It is important to note that certain  factors have far-reaching effects on the percentage of liposome that are yielded in manufacturing, as well as the actual amount of realized liposome entrapment and the actual quality and long-term stability of the liposomes themselves.  They are the following:  (1) The actual manufacturing method and preparation of the liposomes themselves; (2) The constitution, quality, and type of raw phospholipid used in the formulation and manufacturing of the liposomes; (3) The ability to create homogeneous liposome particle sizes that are stable and hold their encapsulated payload.  These are the primary elements  in developing effective liposome carriers for use in dietary and nutritional supplements.

Manufacturing
The choice of liposome preparation method depends, i.a., on the following parameters: 
 the physicochemical characteristics of the material to be entrapped and those of the liposomal ingredients;
 the nature of the medium in which the lipid vesicles are dispersed
 the effective concentration of the entrapped substance and its potential toxicity;
 additional processes involved during application/delivery of the vesicles;
 optimum size, polydispersity and shelf-life of the vesicles for the intended application; and,
 batch-to-batch reproducibility and possibility of large-scale production of safe and efficient liposomal products
Useful liposomes rarely form spontaneously. They typically form after supplying enough energy to a dispersion of (phospho)lipids in a polar solvent, such as water, to break down multilamellar aggregates into oligo- or unilamellar bilayer vesicles.

Liposomes can hence be created by sonicating a dispersion of amphipatic lipids, such as phospholipids, in water. Low shear rates create multilamellar liposomes. The original aggregates, which have many layers like an onion, thereby form progressively smaller and finally unilamellar liposomes (which are often unstable, owing to their small size and the sonication-created defects). Sonication is generally considered a "gross" method of preparation as it can damage the structure of the drug to be encapsulated. Newer methods such as extrusion, micromixing and Mozafari method are employed to produce materials for human use.

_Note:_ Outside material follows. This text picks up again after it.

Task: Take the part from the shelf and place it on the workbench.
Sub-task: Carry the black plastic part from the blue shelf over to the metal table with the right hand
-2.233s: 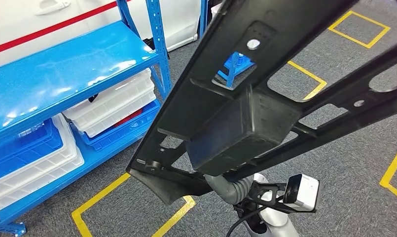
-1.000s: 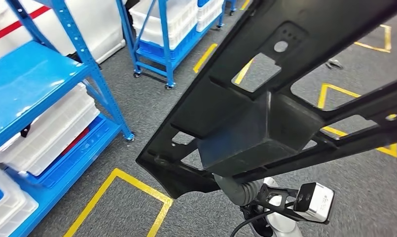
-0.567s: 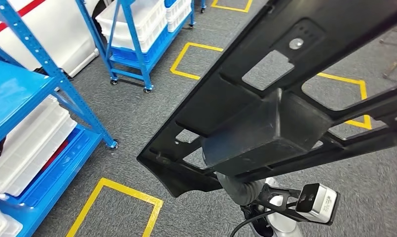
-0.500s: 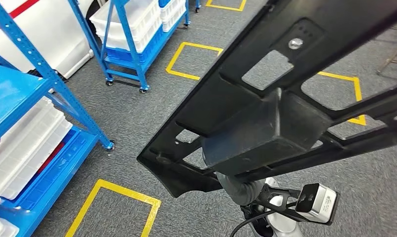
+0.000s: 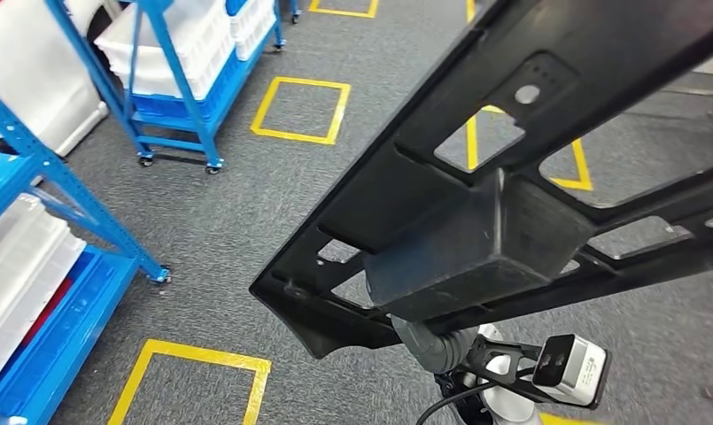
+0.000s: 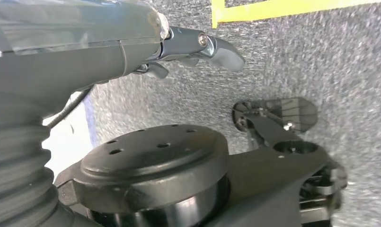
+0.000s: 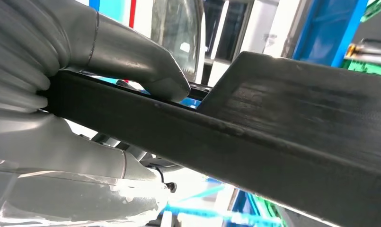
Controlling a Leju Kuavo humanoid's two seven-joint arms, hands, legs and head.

Using lipids other than phosphatidylcholine can greatly facilitate liposome preparation.

Prospect

Further advances in liposome research have been able to allow liposomes to avoid detection by the body's immune system, specifically, the cells of reticuloendothelial system (RES). These liposomes are known as "stealth liposomes". They were first proposed by G. Cevc and G. Blume and, independently and soon thereafter, the groups of L. Huang and V. Torchilin and are constructed with PEG (Polyethylene Glycol) studding the outside of the membrane. The PEG coating, which is inert in the body, allows for longer circulatory life for the drug delivery mechanism. Studies have also shown that PEGylated liposomes elicit anti-IgM antibodies, thus leading to an enhanced blood clearance of the liposomes upon re-injection, depending on lipid dose and time interval between injections. In addition to a PEG coating, some stealth liposomes also have some sort of biological species attached as a ligand to the liposome, to enable binding via a specific expression on the targeted drug delivery site. These targeting ligands could be monoclonal antibodies (making an immunoliposome), vitamins, or specific antigens, but must be accessible. Targeted liposomes can target certain cell type in the body and deliver drugs that would otherwise be systemically delivered. Naturally toxic drugs can be much less systemically toxic if delivered only to diseased tissues. Polymersomes, morphologically related to liposomes, can also be used this way. Also morphologically related to liposomes are highly deformable vesicles, designed for non-invasive transdermal material delivery, known as transfersomes.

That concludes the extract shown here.